Em agosto, antes do jogo contra o Liverpool, pela terceira rodada da Premier League, cerca de 10 mil torcedores se reuniram próximos ao Old Trafford para protestar contra os americanos. Essa insatisfação dos fãs não é de hoje. Em maio do ano passado, antes de uma partida também contra o Liverpool, centenas de fãs já haviam invadido o gramado do estádio para pedir que os donos fossem embora do United.
A maneira com que foi feito o acordo pela compra do clube é o principal motivo desse atrito entre os Glazers e os torcedores. A tensão, segundo Eduardo Carlezzo, advogado especializado em direito esportivo, é antiga por causa do formato com que foi feita a aquisição, entre 2004 e 2005, e que resultou em endividamento do clube, no chamado 'leveraged buyout'.
"Essa é a chamada compra alavancada, pela qual o adquirente de uma empresa não emprega capital próprio nesta operação, e sim, por exemplo, busca um empréstimo para comprar as ações e este empréstimo será posteriormente pago pela empresa adquirida e não por seu comprador", explicou.
O advogado ainda completou: "Foi isso o que ocorreu e que provocou a fúria dos fãs, pois endividou o clube e fez com tenha de pagar anualmente um alto valor em juros para cobrir o empréstimo feito por seus donos. Essa tensão cresceu de novo mais recentemente devido à escassez de troféus."
Nos últimos anos, o Manchester United não tem obtido resultados à altura de sua grandeza. Reconhecido como o maior campeão na Inglaterra, com 21 títulos, a última vez que o time ergueu a taça da Premier League foi em 2013, ano que marcou o fim da era Alex Ferguson. Além disso, já são quatro temporadas consecutivas sem nenhum troféu. As últimas conquistas aconteceram em 2016/2017, com a Copa da Liga Inglesa e a Liga Europa.
Depois que Ferguson anunciou sua aposentadoria, o time de Manchester não conseguiu manter a hegemonia no futebol inglês. Vários treinadores foram contratados neste período e nenhum deles fez o time atingir o patamar esperado pelos torcedores. Ao todo, foram quatro técnicos demitidos: David Moyes, Louis van Gaal, José Mourinho e Ole Gunnar Solskjaer.
Mesmo com toda a crise, o Manchester United ainda é considerado como um gigante do futebol mundial.
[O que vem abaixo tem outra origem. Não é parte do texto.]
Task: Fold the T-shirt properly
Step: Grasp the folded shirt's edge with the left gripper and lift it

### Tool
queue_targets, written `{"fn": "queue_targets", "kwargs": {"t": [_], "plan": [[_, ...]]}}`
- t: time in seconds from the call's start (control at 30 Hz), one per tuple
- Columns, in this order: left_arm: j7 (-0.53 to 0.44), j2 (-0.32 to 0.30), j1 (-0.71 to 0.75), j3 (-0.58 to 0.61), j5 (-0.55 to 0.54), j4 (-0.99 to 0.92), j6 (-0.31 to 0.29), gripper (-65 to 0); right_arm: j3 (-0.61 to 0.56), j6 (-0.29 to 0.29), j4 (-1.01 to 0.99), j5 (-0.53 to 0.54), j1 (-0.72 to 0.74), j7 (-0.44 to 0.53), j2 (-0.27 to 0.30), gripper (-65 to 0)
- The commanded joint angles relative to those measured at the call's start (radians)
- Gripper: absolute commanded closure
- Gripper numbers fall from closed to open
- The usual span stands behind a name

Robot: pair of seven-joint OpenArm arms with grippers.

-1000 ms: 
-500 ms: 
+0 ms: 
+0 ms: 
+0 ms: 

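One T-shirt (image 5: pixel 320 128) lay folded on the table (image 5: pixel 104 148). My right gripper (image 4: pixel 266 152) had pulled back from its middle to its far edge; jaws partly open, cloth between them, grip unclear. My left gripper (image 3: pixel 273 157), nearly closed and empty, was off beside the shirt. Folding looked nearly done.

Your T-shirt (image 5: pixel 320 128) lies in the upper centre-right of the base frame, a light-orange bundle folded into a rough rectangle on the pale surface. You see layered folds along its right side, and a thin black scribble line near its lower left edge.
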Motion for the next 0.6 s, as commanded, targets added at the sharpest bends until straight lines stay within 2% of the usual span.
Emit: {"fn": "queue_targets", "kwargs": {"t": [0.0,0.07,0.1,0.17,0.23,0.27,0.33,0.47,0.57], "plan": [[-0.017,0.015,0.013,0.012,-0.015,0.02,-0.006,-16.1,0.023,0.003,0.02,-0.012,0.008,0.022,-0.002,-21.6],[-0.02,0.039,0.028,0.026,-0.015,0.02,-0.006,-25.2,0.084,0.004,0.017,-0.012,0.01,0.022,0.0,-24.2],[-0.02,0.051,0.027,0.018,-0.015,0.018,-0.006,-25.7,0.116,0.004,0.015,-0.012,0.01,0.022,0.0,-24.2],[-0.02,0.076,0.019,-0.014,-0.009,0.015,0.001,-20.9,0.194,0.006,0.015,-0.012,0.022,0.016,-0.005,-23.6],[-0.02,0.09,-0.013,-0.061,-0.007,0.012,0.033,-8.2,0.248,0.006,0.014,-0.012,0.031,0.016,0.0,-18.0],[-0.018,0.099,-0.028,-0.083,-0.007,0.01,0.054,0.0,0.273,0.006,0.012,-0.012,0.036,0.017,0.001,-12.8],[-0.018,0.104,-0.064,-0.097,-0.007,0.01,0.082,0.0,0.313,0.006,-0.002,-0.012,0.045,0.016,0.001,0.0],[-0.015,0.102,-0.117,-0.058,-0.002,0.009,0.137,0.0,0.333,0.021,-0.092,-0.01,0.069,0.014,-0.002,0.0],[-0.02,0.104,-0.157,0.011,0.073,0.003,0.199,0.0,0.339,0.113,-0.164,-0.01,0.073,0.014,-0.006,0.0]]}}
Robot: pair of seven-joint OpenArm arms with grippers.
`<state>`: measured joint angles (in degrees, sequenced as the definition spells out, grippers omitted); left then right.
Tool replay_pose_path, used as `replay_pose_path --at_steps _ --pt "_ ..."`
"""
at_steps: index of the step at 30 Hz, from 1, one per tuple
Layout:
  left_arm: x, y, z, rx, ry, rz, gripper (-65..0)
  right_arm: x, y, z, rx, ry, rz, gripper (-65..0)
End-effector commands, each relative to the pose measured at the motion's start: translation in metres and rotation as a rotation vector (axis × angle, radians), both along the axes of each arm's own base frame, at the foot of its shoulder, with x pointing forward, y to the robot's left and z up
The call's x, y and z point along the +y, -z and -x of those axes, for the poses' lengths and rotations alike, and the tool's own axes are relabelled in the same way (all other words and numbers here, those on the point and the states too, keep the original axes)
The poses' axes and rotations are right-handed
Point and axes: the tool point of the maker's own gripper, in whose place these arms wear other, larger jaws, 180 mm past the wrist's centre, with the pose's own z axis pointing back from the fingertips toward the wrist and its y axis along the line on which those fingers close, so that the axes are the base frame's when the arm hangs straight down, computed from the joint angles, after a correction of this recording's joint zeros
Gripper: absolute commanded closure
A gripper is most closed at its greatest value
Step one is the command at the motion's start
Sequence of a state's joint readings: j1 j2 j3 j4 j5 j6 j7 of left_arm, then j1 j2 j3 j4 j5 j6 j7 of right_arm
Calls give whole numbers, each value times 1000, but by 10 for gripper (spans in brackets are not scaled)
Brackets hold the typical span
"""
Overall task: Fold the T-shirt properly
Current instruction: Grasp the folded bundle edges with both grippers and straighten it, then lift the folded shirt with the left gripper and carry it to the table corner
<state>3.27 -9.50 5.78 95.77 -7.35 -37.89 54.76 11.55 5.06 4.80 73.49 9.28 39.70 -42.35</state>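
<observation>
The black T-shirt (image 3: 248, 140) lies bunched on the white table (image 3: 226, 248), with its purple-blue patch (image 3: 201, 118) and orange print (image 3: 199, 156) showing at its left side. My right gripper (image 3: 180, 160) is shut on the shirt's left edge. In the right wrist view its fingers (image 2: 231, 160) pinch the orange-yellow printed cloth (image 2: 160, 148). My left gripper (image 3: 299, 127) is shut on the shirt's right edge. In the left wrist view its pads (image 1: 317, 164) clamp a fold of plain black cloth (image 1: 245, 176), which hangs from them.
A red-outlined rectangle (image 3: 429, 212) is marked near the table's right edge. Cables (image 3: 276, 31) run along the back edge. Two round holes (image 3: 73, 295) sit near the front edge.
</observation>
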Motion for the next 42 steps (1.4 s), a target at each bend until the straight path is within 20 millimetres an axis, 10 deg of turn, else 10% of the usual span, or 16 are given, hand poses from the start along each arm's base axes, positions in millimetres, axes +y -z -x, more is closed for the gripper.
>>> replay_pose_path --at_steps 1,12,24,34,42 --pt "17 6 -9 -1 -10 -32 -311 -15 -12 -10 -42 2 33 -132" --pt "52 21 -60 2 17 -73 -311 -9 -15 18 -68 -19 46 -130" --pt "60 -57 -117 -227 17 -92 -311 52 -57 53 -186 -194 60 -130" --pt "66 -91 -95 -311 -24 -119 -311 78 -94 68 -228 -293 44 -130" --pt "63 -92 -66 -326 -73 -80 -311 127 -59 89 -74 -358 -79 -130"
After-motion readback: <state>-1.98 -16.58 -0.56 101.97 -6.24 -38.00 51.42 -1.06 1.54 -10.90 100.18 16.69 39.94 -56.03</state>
De acordo com a Forbes, o valor do clube em maio de 2022 era de US$ 4,6 bilhões (cerca de R$ 22 bilhões). A receita no ano passado, segundo a consultoria KPMG, foi de US$ 636 milhões (R$ 3,3 bilhões). Em contrapartida, a dívida líquida, revelada em março no relatório financeiro trimestral mais recente, é de 496 milhões de libras (aproximadamente R$ 3 bilhões).
Armênio Neto, especialista em geração de receita na indústria esportiva, explica porque a imagem do gigante inglês ainda é tão valiosa no futebol. "A construção da marca Manchester United é resultado de uma estratégia de décadas, apoiada na expansão global da Premier League. Portanto, não se derruba o valor de uma marca como essa do dia para a noite. Ao mesmo tempo, podemos observar o surgimento de concorrentes que, combinando performance em campo a estratégias globais de crescimento, podem chegar a valer tanto ou mais que este clube no médio prazo."
Para reverter este cenário de crise e abafar a crítica dos torcedores, na última janela de transferências houve um investimento pesado em contratações. O United gastou mais de 150 milhões de libras em dois nomes badalados: o volante Casemiro, multicampeão com o Real Madrid, e o brasileiro Anthony, um dos jogadores mais promissores do mundo. Mas ainda não sabe o que fazer com Cristiano Ronaldo, que procurou clube antes da temporada, permaneceu no United por falta de opção e agora a imprensa inglesa volta a anunciar sua saída em janeiro.